PROVIDED RECORDS
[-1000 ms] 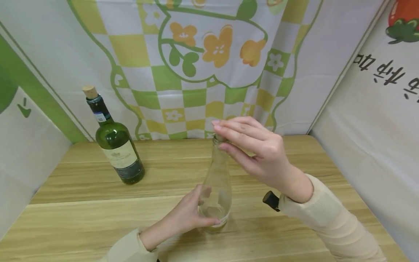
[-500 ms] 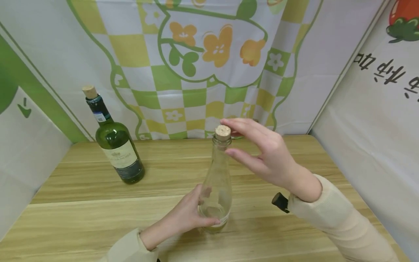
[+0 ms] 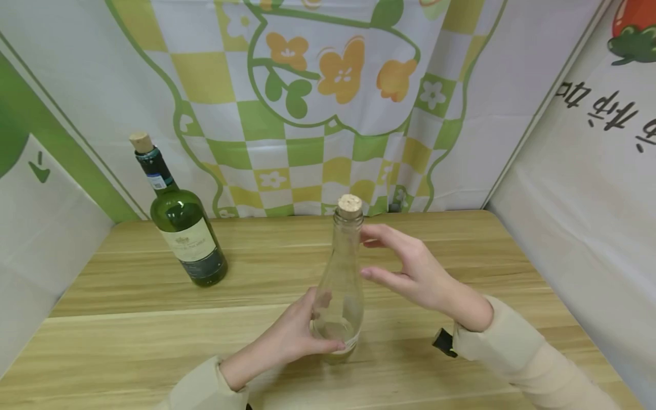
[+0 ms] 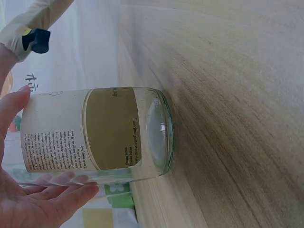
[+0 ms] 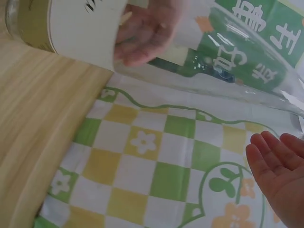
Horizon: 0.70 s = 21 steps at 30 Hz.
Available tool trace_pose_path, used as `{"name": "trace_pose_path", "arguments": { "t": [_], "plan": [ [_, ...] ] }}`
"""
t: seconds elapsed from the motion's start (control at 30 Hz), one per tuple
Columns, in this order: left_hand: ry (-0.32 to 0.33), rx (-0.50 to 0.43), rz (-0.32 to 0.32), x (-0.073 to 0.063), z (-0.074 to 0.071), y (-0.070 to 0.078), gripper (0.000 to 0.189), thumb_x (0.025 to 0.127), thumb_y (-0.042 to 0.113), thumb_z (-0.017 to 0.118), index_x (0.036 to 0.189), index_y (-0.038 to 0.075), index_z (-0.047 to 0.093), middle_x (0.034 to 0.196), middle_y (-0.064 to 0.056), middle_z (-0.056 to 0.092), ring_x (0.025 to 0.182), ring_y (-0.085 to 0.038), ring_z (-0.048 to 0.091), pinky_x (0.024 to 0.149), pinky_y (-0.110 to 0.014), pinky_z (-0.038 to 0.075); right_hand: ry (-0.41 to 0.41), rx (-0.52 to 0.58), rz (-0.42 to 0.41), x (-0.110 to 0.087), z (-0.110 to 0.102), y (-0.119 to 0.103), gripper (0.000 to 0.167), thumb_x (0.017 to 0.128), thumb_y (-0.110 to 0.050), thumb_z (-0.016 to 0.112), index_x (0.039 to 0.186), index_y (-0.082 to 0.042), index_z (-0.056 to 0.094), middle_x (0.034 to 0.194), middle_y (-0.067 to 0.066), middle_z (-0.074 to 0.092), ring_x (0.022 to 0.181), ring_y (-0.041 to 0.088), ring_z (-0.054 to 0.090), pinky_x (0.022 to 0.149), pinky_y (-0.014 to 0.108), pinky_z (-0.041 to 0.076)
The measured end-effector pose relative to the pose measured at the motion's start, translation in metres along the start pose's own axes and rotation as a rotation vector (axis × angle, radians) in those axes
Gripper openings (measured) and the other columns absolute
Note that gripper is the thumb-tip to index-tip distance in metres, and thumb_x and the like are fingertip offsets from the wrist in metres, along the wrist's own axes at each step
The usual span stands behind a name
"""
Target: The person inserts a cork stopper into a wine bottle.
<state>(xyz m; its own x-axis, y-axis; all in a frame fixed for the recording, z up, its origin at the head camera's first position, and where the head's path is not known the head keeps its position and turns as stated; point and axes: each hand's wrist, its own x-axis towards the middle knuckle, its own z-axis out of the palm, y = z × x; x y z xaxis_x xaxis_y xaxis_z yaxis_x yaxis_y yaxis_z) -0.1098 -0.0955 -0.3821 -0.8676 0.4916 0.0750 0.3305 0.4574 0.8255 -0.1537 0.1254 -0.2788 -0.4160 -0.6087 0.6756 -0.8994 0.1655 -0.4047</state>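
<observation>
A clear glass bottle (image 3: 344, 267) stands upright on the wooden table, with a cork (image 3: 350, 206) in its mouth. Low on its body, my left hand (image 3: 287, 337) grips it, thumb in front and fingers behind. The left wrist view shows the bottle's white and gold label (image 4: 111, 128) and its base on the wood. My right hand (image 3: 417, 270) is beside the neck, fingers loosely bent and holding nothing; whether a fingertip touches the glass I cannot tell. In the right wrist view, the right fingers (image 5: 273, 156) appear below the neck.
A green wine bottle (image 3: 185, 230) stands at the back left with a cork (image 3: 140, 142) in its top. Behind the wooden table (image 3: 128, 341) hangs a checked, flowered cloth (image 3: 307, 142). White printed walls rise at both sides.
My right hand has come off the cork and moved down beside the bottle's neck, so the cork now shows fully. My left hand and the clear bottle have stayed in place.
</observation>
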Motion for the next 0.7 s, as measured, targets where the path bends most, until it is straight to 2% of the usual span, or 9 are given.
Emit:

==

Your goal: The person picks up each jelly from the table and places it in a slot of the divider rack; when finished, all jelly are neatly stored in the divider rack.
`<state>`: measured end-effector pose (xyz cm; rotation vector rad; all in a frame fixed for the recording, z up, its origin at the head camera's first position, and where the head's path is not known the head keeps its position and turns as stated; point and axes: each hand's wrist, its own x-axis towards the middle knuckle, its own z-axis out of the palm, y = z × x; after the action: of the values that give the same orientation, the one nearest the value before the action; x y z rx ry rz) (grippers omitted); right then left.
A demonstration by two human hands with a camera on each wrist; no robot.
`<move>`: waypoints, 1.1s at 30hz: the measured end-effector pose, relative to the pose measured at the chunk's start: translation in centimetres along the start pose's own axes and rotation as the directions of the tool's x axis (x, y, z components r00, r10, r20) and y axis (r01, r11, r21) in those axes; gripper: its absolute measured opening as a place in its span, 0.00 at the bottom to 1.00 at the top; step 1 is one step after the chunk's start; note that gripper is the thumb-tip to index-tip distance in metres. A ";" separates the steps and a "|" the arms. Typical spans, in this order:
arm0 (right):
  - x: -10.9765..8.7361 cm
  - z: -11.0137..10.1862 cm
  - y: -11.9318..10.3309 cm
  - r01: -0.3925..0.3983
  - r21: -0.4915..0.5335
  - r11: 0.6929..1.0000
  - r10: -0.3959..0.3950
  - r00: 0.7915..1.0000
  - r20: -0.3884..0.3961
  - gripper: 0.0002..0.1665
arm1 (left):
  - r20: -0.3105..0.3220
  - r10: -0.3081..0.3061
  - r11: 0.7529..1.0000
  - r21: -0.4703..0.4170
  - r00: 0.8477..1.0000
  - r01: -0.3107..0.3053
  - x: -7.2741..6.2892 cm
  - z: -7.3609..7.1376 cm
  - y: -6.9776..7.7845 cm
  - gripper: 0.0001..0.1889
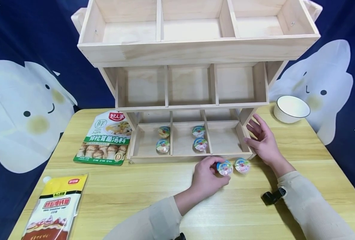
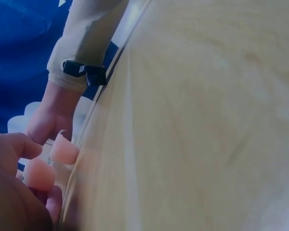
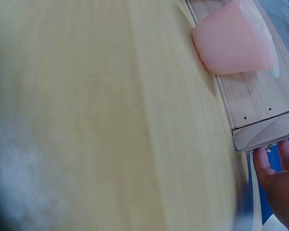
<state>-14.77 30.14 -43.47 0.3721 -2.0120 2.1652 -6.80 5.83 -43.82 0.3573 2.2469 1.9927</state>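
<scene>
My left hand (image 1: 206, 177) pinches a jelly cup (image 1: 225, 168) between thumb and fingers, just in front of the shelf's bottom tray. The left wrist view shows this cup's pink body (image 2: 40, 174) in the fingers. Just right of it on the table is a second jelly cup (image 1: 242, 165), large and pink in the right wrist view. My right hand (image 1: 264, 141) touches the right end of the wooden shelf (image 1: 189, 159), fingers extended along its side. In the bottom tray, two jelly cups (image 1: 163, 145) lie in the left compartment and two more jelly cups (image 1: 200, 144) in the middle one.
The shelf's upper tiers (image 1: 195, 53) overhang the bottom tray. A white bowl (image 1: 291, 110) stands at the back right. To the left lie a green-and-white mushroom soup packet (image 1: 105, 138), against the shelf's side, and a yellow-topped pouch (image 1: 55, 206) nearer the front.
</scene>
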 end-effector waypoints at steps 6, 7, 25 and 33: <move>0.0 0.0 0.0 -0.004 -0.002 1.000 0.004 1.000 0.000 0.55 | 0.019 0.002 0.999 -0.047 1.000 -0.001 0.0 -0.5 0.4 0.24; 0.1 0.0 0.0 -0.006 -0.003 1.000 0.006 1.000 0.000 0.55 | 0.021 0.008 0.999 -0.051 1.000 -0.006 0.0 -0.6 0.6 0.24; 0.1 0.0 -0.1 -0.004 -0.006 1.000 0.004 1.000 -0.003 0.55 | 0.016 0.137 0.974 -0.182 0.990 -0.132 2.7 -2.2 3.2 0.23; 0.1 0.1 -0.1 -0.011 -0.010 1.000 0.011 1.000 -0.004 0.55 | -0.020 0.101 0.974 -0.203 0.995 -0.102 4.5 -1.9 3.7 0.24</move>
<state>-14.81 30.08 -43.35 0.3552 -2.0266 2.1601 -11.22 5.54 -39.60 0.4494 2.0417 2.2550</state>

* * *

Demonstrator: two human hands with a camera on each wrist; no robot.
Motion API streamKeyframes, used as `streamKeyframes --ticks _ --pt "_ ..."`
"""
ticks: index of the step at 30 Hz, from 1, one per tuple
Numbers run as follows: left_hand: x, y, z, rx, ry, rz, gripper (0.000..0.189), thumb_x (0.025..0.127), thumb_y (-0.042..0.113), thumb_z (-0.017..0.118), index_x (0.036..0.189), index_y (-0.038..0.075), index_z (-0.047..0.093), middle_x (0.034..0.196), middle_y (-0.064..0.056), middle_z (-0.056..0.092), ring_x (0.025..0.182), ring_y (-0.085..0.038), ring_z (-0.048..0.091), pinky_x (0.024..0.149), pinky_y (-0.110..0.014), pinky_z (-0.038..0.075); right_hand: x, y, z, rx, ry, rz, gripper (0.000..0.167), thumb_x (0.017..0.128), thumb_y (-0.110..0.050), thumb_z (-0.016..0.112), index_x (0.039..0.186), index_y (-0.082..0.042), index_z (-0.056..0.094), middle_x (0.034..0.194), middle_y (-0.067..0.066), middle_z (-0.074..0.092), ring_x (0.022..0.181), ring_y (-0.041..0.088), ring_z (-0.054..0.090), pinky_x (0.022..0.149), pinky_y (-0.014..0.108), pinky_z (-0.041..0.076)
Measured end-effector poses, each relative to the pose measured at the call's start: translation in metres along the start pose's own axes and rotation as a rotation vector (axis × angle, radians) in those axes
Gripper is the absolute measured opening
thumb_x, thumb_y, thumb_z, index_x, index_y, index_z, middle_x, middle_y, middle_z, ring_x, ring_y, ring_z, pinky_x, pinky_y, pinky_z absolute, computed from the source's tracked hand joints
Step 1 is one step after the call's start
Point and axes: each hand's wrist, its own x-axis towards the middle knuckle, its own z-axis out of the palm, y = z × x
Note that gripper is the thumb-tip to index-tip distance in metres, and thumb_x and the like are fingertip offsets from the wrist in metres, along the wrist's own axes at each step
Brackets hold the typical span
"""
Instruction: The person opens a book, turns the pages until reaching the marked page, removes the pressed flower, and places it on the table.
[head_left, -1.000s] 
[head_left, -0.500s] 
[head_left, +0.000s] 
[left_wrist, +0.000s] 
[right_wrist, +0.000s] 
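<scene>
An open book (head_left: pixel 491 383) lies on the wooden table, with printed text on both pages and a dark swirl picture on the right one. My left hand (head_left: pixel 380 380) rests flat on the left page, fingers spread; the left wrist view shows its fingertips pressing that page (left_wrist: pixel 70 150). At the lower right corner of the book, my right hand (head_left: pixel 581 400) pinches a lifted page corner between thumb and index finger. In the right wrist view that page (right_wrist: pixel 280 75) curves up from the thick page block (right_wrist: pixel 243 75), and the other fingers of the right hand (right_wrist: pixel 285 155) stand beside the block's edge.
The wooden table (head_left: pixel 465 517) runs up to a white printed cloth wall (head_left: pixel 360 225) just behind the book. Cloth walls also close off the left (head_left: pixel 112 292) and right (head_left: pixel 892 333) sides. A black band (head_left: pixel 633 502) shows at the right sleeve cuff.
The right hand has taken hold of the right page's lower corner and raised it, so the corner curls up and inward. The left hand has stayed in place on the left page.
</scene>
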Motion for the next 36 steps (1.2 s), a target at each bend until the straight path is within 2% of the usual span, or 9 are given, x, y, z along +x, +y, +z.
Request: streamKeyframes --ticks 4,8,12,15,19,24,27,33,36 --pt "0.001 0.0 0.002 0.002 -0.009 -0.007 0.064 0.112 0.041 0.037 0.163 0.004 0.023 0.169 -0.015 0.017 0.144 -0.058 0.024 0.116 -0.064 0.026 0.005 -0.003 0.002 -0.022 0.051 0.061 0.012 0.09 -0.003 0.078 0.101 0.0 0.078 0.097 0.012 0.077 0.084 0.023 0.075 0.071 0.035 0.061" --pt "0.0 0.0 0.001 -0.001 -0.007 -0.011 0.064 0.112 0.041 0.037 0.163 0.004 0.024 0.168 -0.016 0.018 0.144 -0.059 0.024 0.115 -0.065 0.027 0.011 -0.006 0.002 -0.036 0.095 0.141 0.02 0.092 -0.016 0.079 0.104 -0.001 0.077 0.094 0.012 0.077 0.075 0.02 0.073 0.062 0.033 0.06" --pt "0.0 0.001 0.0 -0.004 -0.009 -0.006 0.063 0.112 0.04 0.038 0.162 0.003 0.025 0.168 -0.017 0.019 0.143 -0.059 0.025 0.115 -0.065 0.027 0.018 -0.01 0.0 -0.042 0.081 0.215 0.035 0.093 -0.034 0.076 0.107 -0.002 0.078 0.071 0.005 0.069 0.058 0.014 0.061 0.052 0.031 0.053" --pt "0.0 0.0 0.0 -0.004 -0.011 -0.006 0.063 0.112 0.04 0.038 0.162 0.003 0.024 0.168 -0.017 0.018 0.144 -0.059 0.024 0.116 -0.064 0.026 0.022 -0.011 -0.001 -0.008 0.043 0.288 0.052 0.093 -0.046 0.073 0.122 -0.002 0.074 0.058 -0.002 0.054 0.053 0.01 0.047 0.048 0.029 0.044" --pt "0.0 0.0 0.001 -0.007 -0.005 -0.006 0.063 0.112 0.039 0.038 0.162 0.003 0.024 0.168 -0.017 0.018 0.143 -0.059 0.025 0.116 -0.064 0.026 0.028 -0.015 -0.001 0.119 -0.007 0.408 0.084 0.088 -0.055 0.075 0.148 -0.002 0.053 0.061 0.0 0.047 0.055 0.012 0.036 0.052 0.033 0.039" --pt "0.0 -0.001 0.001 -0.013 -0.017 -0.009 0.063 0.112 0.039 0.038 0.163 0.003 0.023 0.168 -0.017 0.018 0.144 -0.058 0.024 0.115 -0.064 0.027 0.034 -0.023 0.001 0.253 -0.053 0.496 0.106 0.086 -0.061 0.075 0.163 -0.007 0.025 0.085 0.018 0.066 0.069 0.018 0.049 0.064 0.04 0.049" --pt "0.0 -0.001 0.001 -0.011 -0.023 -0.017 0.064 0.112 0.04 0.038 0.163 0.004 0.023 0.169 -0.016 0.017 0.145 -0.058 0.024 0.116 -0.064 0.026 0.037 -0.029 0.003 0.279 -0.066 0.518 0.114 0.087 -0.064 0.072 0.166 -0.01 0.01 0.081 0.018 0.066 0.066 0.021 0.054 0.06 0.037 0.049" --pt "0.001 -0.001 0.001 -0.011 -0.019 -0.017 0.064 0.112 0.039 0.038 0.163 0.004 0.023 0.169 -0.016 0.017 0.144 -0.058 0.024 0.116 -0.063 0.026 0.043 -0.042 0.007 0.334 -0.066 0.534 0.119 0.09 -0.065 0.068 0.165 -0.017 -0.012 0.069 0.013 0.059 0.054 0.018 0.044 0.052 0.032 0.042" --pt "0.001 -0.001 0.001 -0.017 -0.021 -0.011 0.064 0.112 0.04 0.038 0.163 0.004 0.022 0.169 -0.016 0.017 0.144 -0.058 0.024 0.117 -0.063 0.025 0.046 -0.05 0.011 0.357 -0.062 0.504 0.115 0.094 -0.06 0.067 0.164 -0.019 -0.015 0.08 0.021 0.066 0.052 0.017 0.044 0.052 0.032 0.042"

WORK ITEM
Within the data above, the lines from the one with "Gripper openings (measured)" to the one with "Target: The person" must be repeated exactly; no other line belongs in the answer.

SOLUTION
Gripper openings (measured) and the other columns absolute
Note that gripper is the thumb-tip to index-tip distance in metres, and thumb_x and the like are fingertip offsets from the wrist in metres, along the wrist's own axes at each step
The usual span stands behind a name
"""
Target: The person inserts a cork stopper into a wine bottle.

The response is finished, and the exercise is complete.